# Putting Spin On The Ball



## FrogsHair (Mar 4, 2010)

Perhaps this has been discussed on here before....my apologies if so. I read a lot about people wanting to know put more spin on the ball on approach shots to the green. In almost every case the, the answers given for putting more spin on the ball is swing technique, club face grooves, and the the type of ball being used. All three are correct, and help to put spin on the ball. Technique is most likely a steeper swing into the ball. We just saw the answer to grooves with Phil Mickleson using some old Ping Eye 2 club with "extra" spin friendly grooves. And, we all know there are some balls available that spin more than others.

What people are forgetting to mention, including some PGA forum pros is the turf itself. There are some lies that will not promote putting spin on the ball. To put maximum spin on the ball you need a clean/dry lie. If you are in the rough, or some other poor lie situation, as an amateur you should not expect to put much spin on the ball. The term "flyer" comes to mind when you get junk between the ball, and the club face at impact. 

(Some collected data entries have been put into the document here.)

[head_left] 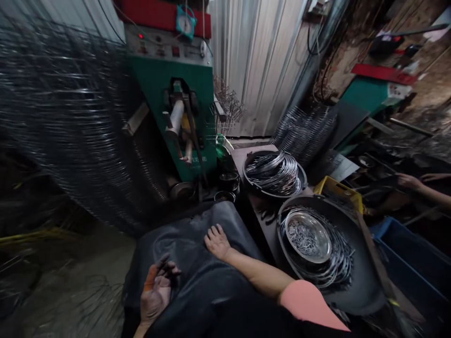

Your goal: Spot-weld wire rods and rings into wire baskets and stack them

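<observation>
Corrugated metal wall (260, 61) behind, and both hands are empty on the black apron (190, 239)!
Right hand (217, 241) lies flat, fingers spread, nearer the steel bowl (326, 234) of wire pieces, off to its right inside the black tub (364, 286); left hand (157, 293) sits palm-up, loosely curled, farther off.

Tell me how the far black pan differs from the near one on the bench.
The far pan looks smaller than the near pan. The far pan holds only a heap of wire coils, while the near pan also holds a steel bowl of small wire pieces, ringed by coils. Both are round and black.
</observation>
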`<state>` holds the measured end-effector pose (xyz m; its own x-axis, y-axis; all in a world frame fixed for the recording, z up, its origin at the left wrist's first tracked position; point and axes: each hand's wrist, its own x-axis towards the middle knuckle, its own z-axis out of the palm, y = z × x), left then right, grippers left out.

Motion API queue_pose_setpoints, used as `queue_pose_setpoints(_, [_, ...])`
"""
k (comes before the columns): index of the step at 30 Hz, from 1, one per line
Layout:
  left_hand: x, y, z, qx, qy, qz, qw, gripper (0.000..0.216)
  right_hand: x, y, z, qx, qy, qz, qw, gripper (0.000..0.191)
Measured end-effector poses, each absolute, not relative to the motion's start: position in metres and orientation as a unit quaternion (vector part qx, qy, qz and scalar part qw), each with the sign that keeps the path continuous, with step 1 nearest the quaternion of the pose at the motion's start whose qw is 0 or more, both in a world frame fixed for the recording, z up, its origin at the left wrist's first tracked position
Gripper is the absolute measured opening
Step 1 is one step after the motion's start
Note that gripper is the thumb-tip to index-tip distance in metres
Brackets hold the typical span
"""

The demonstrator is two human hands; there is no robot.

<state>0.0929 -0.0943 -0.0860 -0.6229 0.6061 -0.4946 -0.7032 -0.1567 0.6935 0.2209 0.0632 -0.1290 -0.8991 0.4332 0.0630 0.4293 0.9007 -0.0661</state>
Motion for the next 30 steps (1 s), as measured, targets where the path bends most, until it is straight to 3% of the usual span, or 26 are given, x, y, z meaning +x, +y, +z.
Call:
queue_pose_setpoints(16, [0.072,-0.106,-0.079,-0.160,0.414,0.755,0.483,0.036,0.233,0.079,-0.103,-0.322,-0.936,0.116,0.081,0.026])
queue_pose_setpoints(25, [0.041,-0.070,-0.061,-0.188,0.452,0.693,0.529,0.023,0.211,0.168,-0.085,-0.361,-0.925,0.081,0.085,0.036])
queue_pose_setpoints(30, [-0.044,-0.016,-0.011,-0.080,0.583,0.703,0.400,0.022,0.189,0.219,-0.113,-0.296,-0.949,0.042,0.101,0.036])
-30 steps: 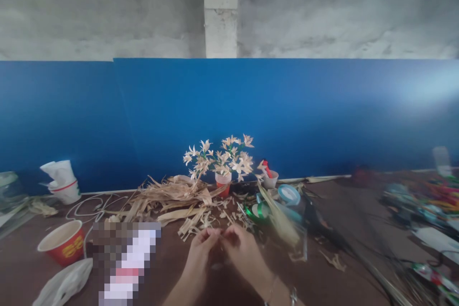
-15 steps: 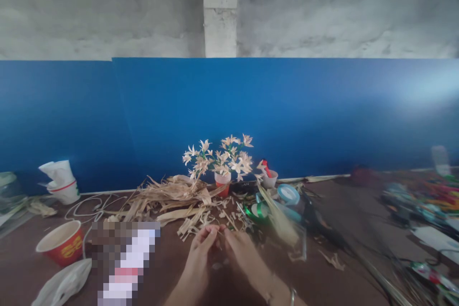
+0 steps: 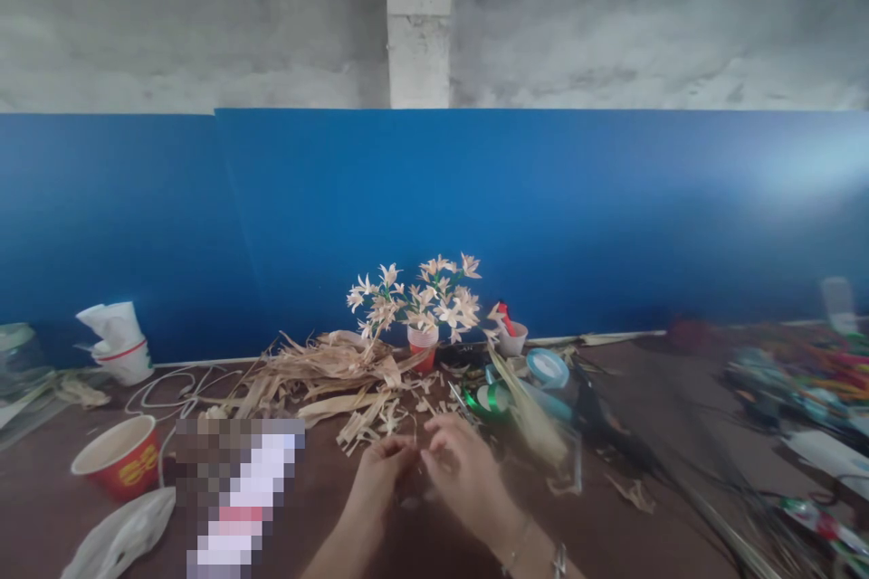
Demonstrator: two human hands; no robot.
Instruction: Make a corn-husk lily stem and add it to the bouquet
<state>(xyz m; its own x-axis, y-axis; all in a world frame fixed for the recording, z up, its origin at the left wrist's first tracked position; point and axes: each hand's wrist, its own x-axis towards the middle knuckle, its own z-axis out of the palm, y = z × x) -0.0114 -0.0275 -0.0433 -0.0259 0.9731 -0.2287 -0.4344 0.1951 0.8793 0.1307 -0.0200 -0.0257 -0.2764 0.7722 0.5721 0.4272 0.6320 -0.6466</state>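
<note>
My left hand point(image 3: 376, 479) and my right hand point(image 3: 463, 470) meet low in the middle of the brown table point(image 3: 665, 470). Their fingertips pinch together on something thin and small between them; I cannot make out what it is. Just beyond them lie pale cut scraps of dried husk point(image 3: 380, 421). A heap of dried corn husks point(image 3: 319, 371) spreads behind that. Further back stands a small red cup holding pale husk flowers point(image 3: 421, 298).
A red paper cup point(image 3: 120, 456) and a white plastic bag point(image 3: 119, 538) sit front left, stacked white cups point(image 3: 119, 342) behind them. Tape rolls point(image 3: 547, 366), green ribbon point(image 3: 492, 398) and a bundle of thin dark stems point(image 3: 679, 488) lie right. A blue board point(image 3: 543, 217) backs the table.
Both hands have drawn slightly back towards me and stayed pinched together. The right hand's fingers have shifted over the small piece. Nothing else moved.
</note>
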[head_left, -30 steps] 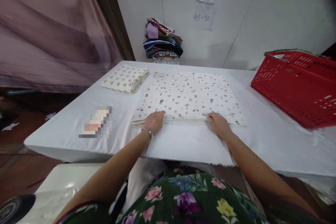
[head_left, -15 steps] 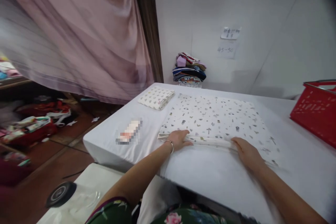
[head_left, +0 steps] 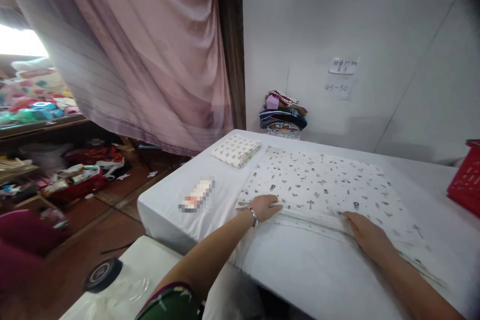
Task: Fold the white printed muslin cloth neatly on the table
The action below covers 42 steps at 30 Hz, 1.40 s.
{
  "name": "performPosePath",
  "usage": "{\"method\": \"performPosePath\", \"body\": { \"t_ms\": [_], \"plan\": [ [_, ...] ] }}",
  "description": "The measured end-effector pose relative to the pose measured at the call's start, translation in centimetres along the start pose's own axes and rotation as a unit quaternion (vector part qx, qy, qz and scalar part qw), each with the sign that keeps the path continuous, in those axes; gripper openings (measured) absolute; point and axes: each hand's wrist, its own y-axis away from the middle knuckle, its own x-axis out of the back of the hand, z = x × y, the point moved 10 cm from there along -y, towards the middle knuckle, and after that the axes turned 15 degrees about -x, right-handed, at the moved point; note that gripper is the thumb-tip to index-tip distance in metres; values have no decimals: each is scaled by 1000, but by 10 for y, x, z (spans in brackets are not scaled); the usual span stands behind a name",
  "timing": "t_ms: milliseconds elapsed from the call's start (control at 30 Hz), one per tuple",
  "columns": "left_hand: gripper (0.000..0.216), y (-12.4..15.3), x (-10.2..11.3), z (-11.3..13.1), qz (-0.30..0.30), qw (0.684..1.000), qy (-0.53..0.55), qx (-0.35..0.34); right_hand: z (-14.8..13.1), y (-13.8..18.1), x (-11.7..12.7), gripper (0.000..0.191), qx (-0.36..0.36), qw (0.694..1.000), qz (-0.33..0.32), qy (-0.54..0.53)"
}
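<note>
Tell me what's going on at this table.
A person has both bare hands on the near edge of a printed cloth laid out on the white-covered table. The left hand is near its left corner, the right hand farther along; how firmly they grip is unclear. A smaller folded cloth lies beyond, to the left. A red basket sits at the right, partly out of view.

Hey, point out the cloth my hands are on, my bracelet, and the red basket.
Cloth (head_left: 320, 181): head view, middle of its patterned top.
Bracelet (head_left: 254, 217): head view, on its band.
Basket (head_left: 466, 180): head view, on its side wall; the picture's edge cuts it off.
</note>
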Motion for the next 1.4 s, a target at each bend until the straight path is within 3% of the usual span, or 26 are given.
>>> {"method": "performPosePath", "body": {
  "t_ms": [267, 367, 500, 700, 967, 1267, 1400],
  "plan": [
    [30, -9, -2, 11, 11, 999, -28, -12, -12, -3, 6, 34, 15, 999, -8, 49],
    [25, -11, 8, 17, 56, 995, -69, -43, -15, -7, 7, 33, 5, 999, -6, 52],
    [16, -8, 23, 49, 133, 973, -129, -136, -17, -9, 10, 32, 1, 999, -5, 40],
    [21, -10, -12, 116, 49, 953, -86, -286, -26, -16, 14, 27, -4, 998, -59, 7],
    [24, -32, -40, 125, 21, 956, -126, -266, -23, -12, 17, 30, -14, 997, -54, -51],
    [27, -14, -27, 136, 77, 956, -106, -261, -30, 2, 25, 35, -14, 990, -80, -113],
    [26, -8, -27, 136, 79, 960, -84, -255, -38, 7, 26, 26, 23, 987, -93, -130]
  ]
}}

Another issue that I don't see being mentioned is how receptive the green's surface is in using the spin placed on a ball. What if the green is sloping away from the golfer? What if the surface is wet/slippery? What about the direction the (grain) grass is growing? What about the grass height on the green? Seems to me all these issues would have an effect what the ball might do, as it hits the green with back spin. Me personally, the only time I can get a ball to spin a little back is when it hits the green, is when the green has been sanded. The sand of course offers extra friction, which helps take advantage of the back spin I apply to the ball.

So my contention is that there more than just a few things that need to be done, and/or in place for the amateur to get the ball to spin backwards. Also, in the future we will all have to deal with wedges that don't promote much spin. Of course the ball manufacturers will find a way around that USGA regulation.


----------



## Fourputt (Nov 18, 2006)

From personal observation, I think that most casual golfers only want more spin for the WOW factor. It has very little to do with actual need. Most typical weekend golfers rarely get the ball to the hole in the first place, so why would they want more spin to stop the ball even faster (or back it up)???? :dunno: They don't seem to realize that the spin they are seeking will hurt more than it helps. 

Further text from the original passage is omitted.